Weekly Writerly Witterings ~ Catching Up

witter (ˈwɪtə)
vb – (often foll by: on) to chatter or babble pointlessly or at unnecessary length
n – pointless chat; chatter

COLLINS ENGLISH DICTIONARY – COMPLETE AND UNABRIDGED, 12TH EDITION 2014 © HARPERCOLLINS PUBLISHERS 1991, 1994, 1998, 2000, 2003, 2006, 2007, 2009, 2011, 2014

Hey everyone! So so so sorry (can you tell I’m feeling guilty?) for disappearing for a week. Typically I would have mentioned a brief hiatus. But things have been a little crazy around here in real-world time. The other weekend, when I always schedule my blogs for the week, I came down with a stomach flu. It was not pleasant, to candy coat it. I haven’t been that sick in years and it was a friendly reminder, a nearly 30-year-old body doesn’t bounce back so quickly. By the time I felt better my usual blog days had passed and I was scrambling to catch up with work and whatnot.

Not to mention I received all the notes from my editor, R.J. and have been deep in it with Silver Hollow revisions ever since. So here’s the meat of the post.

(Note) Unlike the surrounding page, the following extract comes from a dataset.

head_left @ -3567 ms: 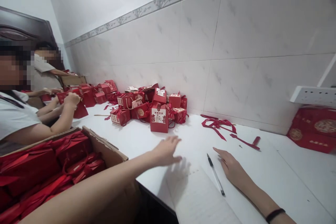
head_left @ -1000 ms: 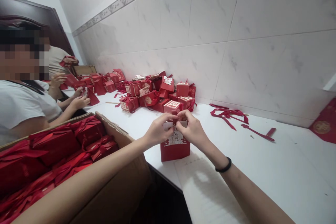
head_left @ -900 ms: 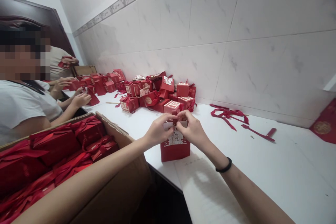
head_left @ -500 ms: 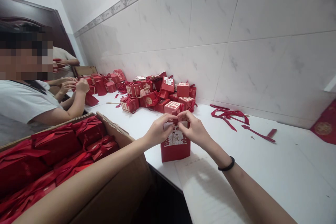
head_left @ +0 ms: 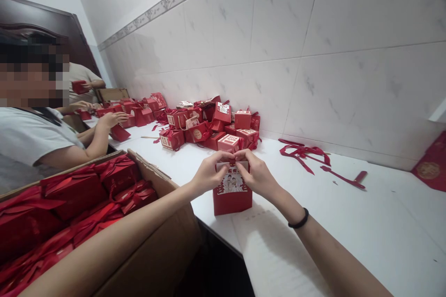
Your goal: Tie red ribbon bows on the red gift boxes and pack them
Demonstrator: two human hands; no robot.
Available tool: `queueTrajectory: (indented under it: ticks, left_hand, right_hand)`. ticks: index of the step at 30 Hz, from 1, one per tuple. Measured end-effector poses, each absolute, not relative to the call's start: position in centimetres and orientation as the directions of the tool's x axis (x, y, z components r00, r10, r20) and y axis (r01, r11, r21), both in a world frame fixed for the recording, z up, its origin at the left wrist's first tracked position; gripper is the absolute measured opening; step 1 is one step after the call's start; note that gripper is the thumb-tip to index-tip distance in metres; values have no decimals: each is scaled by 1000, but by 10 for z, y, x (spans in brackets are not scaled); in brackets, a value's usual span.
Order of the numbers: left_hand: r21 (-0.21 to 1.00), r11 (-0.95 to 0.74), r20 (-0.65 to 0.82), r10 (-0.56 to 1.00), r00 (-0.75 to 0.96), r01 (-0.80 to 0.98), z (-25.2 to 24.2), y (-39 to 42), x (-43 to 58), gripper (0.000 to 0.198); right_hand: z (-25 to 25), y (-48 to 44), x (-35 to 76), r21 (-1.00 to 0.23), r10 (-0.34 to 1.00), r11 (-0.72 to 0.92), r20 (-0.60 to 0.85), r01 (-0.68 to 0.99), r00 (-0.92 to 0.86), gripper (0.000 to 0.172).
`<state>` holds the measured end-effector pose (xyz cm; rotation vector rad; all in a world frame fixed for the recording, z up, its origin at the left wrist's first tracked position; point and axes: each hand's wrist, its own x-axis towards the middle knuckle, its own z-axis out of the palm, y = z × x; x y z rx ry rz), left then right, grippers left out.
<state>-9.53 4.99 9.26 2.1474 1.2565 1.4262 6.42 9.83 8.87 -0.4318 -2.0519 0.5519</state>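
A red gift box [head_left: 232,202] stands upright near the table's front edge, its face printed with a white picture of a couple and red characters. At its top, a small piece of red ribbon [head_left: 232,163] shows between my fingertips. My left hand [head_left: 211,171] is closed in a pinch on the ribbon from the left. From the right, my right hand [head_left: 256,170], a black band on its wrist, pinches the ribbon too. The fingertips nearly meet and partly hide the ribbon and the box's upper edge.
Red gift boxes [head_left: 198,132] lie piled behind. Loose red ribbons [head_left: 303,152] lie by the wall. A cardboard carton [head_left: 167,222] of red boxes stands at left. A co-worker [head_left: 42,134] sits beyond it; another person [head_left: 83,79] holds a red box farther back.
My fingertips have drawn closer over the box top, and less ribbon shows between them. The nearer co-worker's hands have moved apart; the farther person's red box is now plainly visible.
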Motion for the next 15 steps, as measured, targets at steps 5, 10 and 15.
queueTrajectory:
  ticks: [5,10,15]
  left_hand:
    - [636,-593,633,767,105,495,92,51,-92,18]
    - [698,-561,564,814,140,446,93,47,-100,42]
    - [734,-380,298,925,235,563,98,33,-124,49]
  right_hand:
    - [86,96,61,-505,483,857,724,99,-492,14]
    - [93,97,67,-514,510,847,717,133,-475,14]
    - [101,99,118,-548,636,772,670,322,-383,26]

I have been guilty in the past of accepting notes from my editor and simply accepting all changes. This is a bad habit I picked up as I grew in my career and my real life time took up that extra free time. Starting out, I did almost everything indie. I took those edits piece by piece and really studied them, hoping to make myself better. This is highly recommended, especially if you’re starting out. Because I guarantee you, whether you’re new or not, a good editor will always help make you a better writer. They will always see what you are blinded to. Even your fellow beta readers, as amazing as they are, won’t drag that fine tooth comb over every word and grammatical phrase like your editor.

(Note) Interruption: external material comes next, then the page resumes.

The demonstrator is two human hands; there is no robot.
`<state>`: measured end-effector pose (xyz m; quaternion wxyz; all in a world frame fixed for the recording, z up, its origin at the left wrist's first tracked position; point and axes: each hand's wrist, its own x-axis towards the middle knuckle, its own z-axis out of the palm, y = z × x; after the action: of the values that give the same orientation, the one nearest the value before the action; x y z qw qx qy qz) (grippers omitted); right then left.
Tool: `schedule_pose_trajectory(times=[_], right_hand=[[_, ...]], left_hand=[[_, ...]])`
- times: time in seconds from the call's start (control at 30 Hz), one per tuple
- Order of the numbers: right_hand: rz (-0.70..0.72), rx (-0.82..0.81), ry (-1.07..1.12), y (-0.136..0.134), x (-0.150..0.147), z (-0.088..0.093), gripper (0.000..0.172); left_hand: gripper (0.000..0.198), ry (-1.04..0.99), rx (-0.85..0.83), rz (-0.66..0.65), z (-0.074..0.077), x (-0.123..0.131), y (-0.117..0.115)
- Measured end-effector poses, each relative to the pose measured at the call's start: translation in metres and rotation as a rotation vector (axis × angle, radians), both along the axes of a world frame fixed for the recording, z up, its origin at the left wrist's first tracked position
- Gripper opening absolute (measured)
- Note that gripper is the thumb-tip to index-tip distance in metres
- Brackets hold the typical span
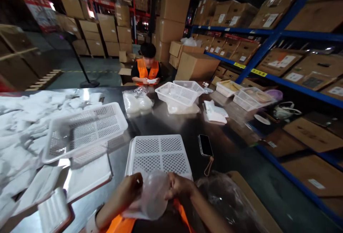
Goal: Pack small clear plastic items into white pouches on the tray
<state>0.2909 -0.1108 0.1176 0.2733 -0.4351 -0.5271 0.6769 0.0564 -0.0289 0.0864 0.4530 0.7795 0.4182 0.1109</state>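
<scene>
My right hand [179, 186] grips the right edge of a translucent, pale round piece [155, 195], soft-looking and blurred; its exact kind cannot be made out. At its left side, my left hand [130, 189] has curled fingers pinched near the edge, and what they pinch is unclear. Something flat and white shows below, partly hidden by the round piece. Both hands are at the near side of an upturned white plastic basket [160, 151] with a perforated bottom. A phone [205, 145] with a wrist strap lies to the right of this basket.
Many white packets [18, 126] cover the table's left, beside an open white basket [118, 115]. Bagged pale items [137, 102], more baskets [177, 94] and white packets [215, 111] stand farther back. Clear plastic [222, 197] lies right. Across the table sits a person in an orange vest [146, 72].
</scene>
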Motion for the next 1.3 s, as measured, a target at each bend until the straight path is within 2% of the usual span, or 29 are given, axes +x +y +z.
schedule_pose_trajectory(times=[0.07,0.13,0.2,0.3,0.37,0.43,0.53,0.67,0.77,0.87,1.0,1.1,1.17,1.3], right_hand=[[-0.011,0.158,-0.173,0.005,-0.001,-0.002,0.051],[-0.051,0.462,-0.388,0.017,-0.006,-0.003,0.04],[-0.026,0.813,-0.605,0.036,-0.01,-0.004,0.036],[0.017,1.236,-0.808,0.065,-0.007,-0.012,0.039],[0.009,1.387,-0.846,0.08,0.0,-0.021,0.042],[0.013,1.4,-0.864,0.086,0.008,-0.031,0.044],[0.053,1.251,-0.936,0.074,0.018,-0.046,0.038],[0.079,1.114,-1.007,0.031,0.027,-0.062,0.03],[0.061,1.024,-1.089,-0.004,0.031,-0.069,0.033],[0.017,1.014,-1.122,-0.026,0.032,-0.07,0.031],[0.012,1.149,-1.035,-0.034,0.026,-0.06,0.031],[-0.009,1.196,-0.973,-0.029,0.019,-0.052,0.03],[-0.002,1.19,-0.937,-0.021,0.016,-0.051,0.03],[0.138,1.133,-0.883,0.004,0.017,-0.055,0.029]], left_hand=[[0.012,-0.009,0.204,0.06,0.004,0.005,0.011],[0.019,-0.077,0.429,0.144,0.013,0.012,0.023],[0.022,-0.188,0.639,0.196,0.026,0.02,0.034],[0.032,-0.323,0.923,0.207,0.041,0.028,0.049],[0.034,-0.36,1.068,0.146,0.042,0.032,0.059],[0.03,-0.335,1.15,0.038,0.032,0.034,0.069],[0.029,-0.241,1.14,-0.105,0.002,0.04,0.074],[0.034,-0.172,1.052,-0.218,-0.042,0.052,0.058],[0.033,-0.166,1.017,-0.33,-0.062,0.059,0.046],[0.029,-0.16,1.002,-0.416,-0.069,0.064,0.047],[0.034,-0.028,1.009,-0.396,-0.065,0.068,0.064],[0.04,0.083,1.023,-0.414,-0.059,0.069,0.077],[0.045,0.048,1.007,-0.47,-0.059,0.068,0.083],[0.042,-0.026,0.961,-0.466,-0.068,0.062,0.093]])
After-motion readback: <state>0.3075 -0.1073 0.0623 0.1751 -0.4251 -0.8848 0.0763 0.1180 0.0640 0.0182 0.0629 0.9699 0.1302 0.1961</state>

Back to time and life. I started out with copious notes on things I needed to improve on as a writer and took those into writing Stay and subsequent books. Somewhere around 2014 I was overwhelmed and started doing the Accept All Changes option. I felt I had somewhat come to a point where I understood the gist of my errors and didn’t have time to go through it all as I had before. This was a mistake and a little cocky of me, I’m ashamed to say.

Fast forward to the present, upcoming release of the rewritten Silver Hollow. I have grown as a writer so much, simply by working on this book. It has changed me and my work ethic, besides showing me what I am capable of. So I wanted to bring that same dedication to revising that final draft. I’ve made it to Part 5 currently. Hopefully by tomorrow I’ll be finished and sharing with my proof reader (high five, Mel!).

I can already tell you, just from going back through everything, how much I’ve learned, how much of a difference studying the structure has made.

So if you’re at the point in your career that you’re working with a brilliant editor (I recommend both R.J. Locksley and Jessica Augustsson) don’t take them for granted. They’re usually better writers than you are and they are the ones that make your tripe into gold.